NEHDHS2007

From Digital Scholarship Group
Jump to navigation Jump to search

NEH Digital Humanities Startup Grant

Grant information here

This is an 18-month project to theorize and develop an approach to encoding detailed information about persons in the metadata and content of the WWP textbase, and to develop a pilot user interface that will exploit this information. The project begins on July 1, 2008 and runs through December 30, 2009.

The grant budget funds approximately 15% of Syd and 15% of John, plus about $11,000 for student programmers and encoders.

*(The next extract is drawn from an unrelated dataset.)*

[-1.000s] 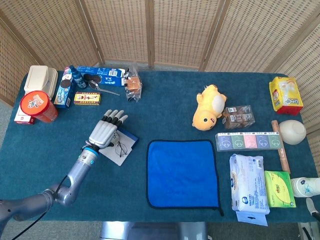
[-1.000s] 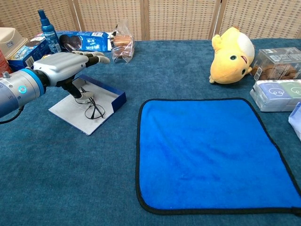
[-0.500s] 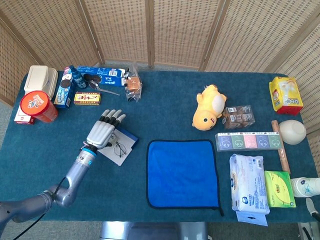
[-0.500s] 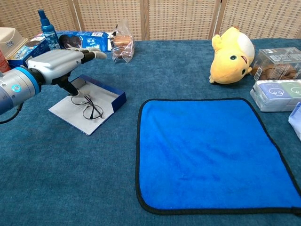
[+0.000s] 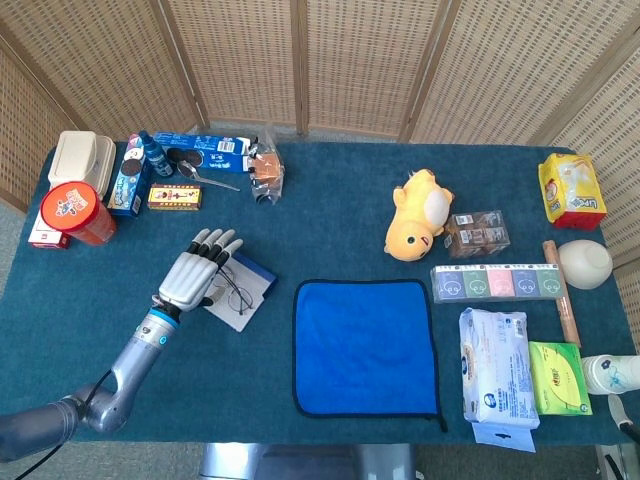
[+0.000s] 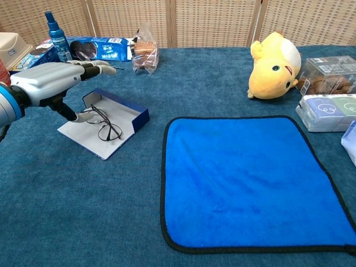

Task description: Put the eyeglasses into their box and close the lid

The overall goals of the grant are as follows:

  • Create the framework for a TEI personography and populate it with the data from our Filemaker names database
  • Regularize, fix, and groom the data in the personography to a basic level of accuracy (eliminate duplicate records, etc.)
  • Think through the details of name encoding, including the challenges of metaphorical reference, etc.
  • Apply name references to the textbase: in metadata for all files, and in content for a selected subset of files
  • Develop some prototype interface feature or tool that exploits name markup and reference in the WWO collection


Basic shape of the project

1. Theorize

  • Theorize the encoding of names and other person references, including problems of fictionality, historical change, gender attribution, and the semantics of the claims made by the document and the encoding
  • Identify and justify a testbed (subset of WWO texts) for the representation of names in content
  • Examine the use of TEI personography encoding to address specifics of this project, and identify areas where it would need to be extended to address issues encountered above.
  • Examine the options for name authority data (LCNA, others)

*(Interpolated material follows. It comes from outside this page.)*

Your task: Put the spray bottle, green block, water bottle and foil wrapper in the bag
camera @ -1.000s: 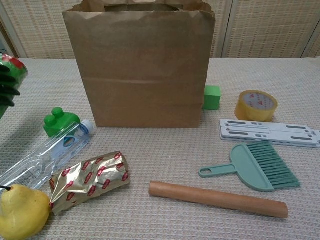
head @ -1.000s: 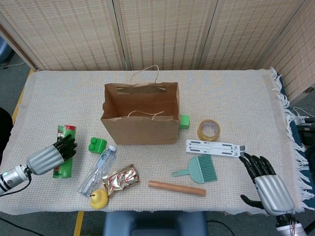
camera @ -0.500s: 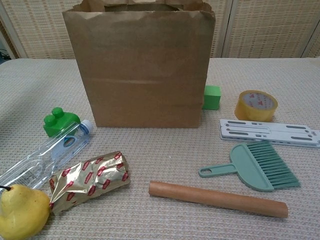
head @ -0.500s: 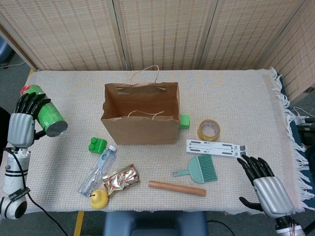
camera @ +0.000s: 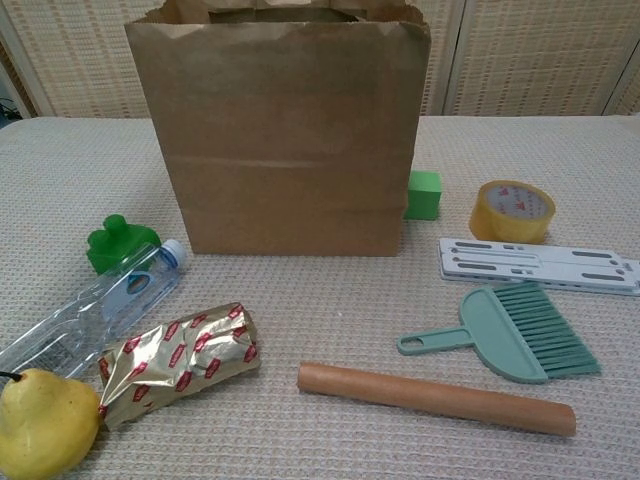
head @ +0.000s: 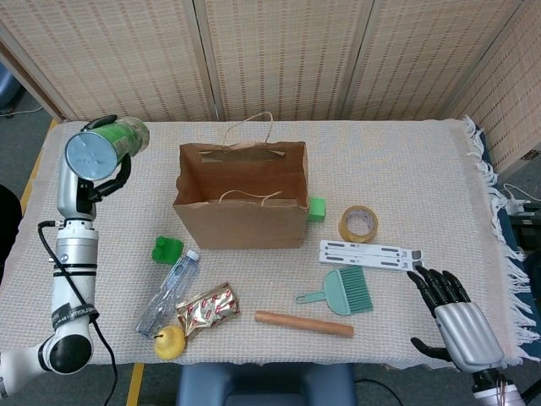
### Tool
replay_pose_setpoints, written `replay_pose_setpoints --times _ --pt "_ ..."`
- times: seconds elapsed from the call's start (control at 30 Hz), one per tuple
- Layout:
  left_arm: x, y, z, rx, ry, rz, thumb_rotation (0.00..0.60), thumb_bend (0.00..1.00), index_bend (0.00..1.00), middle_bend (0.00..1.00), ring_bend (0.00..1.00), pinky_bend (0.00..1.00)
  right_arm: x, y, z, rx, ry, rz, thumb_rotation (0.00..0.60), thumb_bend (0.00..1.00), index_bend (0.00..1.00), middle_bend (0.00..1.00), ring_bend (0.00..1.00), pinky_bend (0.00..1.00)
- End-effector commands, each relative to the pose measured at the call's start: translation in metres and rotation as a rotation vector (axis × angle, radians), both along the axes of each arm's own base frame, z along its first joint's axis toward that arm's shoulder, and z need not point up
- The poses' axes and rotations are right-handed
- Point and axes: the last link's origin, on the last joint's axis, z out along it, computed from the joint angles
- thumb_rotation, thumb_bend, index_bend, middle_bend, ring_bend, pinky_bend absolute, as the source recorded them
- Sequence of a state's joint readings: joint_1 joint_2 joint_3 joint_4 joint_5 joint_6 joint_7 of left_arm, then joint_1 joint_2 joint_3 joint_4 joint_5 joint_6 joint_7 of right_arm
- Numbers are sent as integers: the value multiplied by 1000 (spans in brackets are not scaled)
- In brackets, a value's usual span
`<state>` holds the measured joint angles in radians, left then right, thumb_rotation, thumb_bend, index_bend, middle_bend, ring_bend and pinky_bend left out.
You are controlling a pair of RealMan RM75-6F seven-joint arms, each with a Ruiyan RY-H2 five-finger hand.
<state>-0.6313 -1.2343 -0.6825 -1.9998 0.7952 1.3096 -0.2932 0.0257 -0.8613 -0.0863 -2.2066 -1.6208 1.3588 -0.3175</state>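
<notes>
The black-fingered right hand [head: 448, 317] lay spread, near-right of the open brown paper bag [head: 241, 207]; further off, the left hand [head: 100, 173] gripped a green cylindrical spray bottle [head: 103, 150] raised left of it, likely rigid, light, best held mid-body

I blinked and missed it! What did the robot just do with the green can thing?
The left hand gripped the spray bottle and lifted it off the table, up toward the bag. The right hand stayed resting at the table edge; everything else stayed put.
</notes>
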Motion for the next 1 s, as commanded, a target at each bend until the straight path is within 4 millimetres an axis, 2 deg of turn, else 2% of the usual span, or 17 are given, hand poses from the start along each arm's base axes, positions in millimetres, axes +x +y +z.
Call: replay_pose_setpoints --times 0.03,0.43,0.53,0.6,0.67,0.7,0.73,0.8,1.0 --pt "30 -2 -12 -60 16 -65 600 655 595 652 622 807 -1 -1 0 1 0 -3 600 59 0 0 0 0" --pt "55 -14 -63 -211 169 -131 600 648 590 650 620 798 -2 -2 -2 12 4 -9 600 59 0 0 0 0" --pt "60 -18 -76 -236 214 -162 600 641 568 618 583 765 -2 -2 -3 15 5 -10 600 59 0 0 0 0" --pt "63 -20 -84 -236 258 -194 600 609 467 507 453 634 -2 -1 -3 17 5 -9 600 59 0 0 0 0" --pt "64 -23 -90 -258 307 -226 600 536 295 316 241 425 -2 -1 -3 19 5 -7 600 59 0 0 0 0" --pt "65 -23 -91 -262 320 -234 600 485 176 173 106 297 -2 -1 -3 20 5 -6 600 59 0 0 0 0" --pt "66 -24 -92 -263 327 -244 600 465 122 108 53 246 -2 -1 -3 21 6 -6 600 60 0 0 0 0" --pt "68 -25 -92 -255 356 -263 600 434 45 17 1 179 -3 -1 -4 26 8 -8 600 60 0 0 0 0" --pt "65 -28 -97 -266 377 -273 600 415 0 0 0 153 -2 0 -6 35 7 -2 600 59 0 0 0 0"
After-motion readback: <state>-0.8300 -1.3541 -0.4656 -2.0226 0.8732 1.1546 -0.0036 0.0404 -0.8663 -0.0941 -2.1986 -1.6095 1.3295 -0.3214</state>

2. Overhaul and build infrastructure

  • Build tools for assisted encoding of names, name keys, and other data in content
  • Review the name authority data we already have and bring it to the necessary level of consistency and completeness to support the encoding of the testbed
  • Develop an encoding specification for handling persons and names in both metadata and content

3. Build

  • Encode the metadata: develop personography encoding for all WWO texts (including data about relationships to other persons and places)
  • Add appropriate name encoding to content in testbed
  • Develop additional name authority data as needed (and if possible handle links out to external authority files, if we can get help from CDI on this)
  • Build pilot interface layer

4. Reflect and report

  • Write documentation for name encoding and include in Guide
  • Write white paper on name encoding issues


Notes, tracking pages, and documentation

WWO subset page Lists the current subset of WWO texts and documents the criteria used in their selection.

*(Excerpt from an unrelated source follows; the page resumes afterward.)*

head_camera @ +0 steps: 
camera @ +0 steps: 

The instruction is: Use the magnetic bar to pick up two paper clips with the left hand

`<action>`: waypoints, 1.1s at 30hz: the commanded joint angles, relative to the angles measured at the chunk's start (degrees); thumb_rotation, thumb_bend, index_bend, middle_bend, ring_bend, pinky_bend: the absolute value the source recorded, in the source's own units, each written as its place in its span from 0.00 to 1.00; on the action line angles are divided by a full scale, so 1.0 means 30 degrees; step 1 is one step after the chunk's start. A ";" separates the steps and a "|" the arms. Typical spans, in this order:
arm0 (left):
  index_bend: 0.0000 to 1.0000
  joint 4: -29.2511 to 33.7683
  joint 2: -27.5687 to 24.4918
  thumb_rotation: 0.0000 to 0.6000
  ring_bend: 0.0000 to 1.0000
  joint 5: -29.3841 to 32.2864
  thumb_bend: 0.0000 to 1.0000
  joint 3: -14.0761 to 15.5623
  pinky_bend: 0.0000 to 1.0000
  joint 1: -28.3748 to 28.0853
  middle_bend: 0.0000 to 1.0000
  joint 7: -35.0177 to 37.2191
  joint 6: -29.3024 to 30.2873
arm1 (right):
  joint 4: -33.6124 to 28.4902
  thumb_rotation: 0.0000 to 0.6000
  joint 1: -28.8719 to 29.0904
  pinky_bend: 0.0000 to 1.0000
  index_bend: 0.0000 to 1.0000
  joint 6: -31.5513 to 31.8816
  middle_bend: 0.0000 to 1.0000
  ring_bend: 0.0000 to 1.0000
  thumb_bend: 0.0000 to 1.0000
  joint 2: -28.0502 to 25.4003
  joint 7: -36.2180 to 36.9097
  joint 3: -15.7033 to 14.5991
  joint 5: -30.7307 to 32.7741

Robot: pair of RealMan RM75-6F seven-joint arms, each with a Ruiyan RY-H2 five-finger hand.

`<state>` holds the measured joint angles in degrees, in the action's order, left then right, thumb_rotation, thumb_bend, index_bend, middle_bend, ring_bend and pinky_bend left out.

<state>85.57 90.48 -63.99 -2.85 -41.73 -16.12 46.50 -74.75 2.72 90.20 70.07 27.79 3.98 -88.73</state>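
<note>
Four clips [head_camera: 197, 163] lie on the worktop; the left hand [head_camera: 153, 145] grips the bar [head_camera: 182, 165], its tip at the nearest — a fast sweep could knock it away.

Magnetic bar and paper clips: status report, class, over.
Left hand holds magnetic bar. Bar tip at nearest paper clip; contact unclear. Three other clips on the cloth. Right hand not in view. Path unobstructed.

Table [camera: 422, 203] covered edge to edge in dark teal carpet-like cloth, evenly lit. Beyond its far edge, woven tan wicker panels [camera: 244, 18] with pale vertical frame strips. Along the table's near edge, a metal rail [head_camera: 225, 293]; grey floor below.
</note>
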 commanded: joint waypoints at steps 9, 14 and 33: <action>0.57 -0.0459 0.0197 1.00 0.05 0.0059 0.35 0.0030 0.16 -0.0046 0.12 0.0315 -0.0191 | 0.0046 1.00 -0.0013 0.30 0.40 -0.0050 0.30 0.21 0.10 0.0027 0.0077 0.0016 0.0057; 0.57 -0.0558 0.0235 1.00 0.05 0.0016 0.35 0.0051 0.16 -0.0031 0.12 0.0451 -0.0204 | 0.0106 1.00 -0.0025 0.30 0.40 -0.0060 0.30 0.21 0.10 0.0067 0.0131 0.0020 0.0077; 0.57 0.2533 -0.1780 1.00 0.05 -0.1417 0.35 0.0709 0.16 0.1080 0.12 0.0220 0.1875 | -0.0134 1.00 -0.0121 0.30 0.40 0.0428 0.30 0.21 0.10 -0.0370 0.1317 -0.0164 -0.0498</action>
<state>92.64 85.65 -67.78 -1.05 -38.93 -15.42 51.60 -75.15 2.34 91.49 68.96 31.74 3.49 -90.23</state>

WWO subset tracking page Central location for tracking the encoding and disambiguation of names in the content of WWO subset texts.

Meeting notes Notes from meetings where names grant issues were discussed; documentation of decisions from those meetings.

Outstanding questions and problems Running list of questions, problems, and issues pertaining to our personography specification, prototyping, etc.

Research materials List of reference materials that may be useful in conducting research on people in the WWP's names universe.

Tasks and tracking General list of grant-related tasks.

FileMaker names database Description and documentation of the WWP's FileMaker database for recording name and biographical information.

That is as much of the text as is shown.